Pour Kinshasa, ces sanctions renforcent l’exigence de cohérence entre les engagements diplomatiques, notamment dans le cadre des Accords de Washington, et la réalité sécuritaire sur le terrain. Les autorités congolaises rappellent que la paix durable dans la région des Grands Lacs passe par « la cessation de tout appui aux groupes armés » et l’application stricte du droit international.
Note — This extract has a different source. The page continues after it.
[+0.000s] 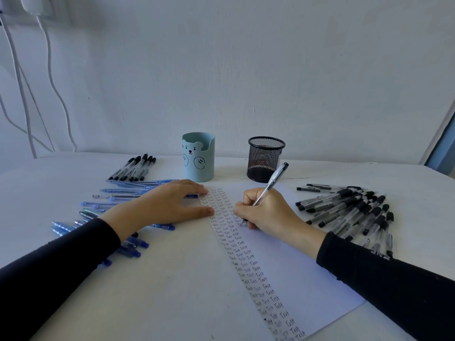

« La paix durable exige des actes concrets et vérifiables de toutes les parties », insiste l’exécutif congolais.

La RDC exprime sa reconnaissance envers les États-Unis pour leur leadership diplomatique et réaffirme son engagement à restaurer l’autorité de l’État sur l’ensemble du territoire national.

De son côté, le Rwanda a regretté des « sanctions unilatérales » qu’il juge injustes et partiales. Kigali affirme toutefois être « pleinement engagé à retirer ses forces » du territoire congolais, mais précise que ce retrait interviendra parallèlement à la mise en œuvre par la RDC de ses obligations, notamment la fin « irréversible et vérifiable » de tout soutien aux FDLR et aux milices associées.

« Le Rwanda est prêt à retirer ses forces, dans le respect des engagements mutuels », assure Kigali.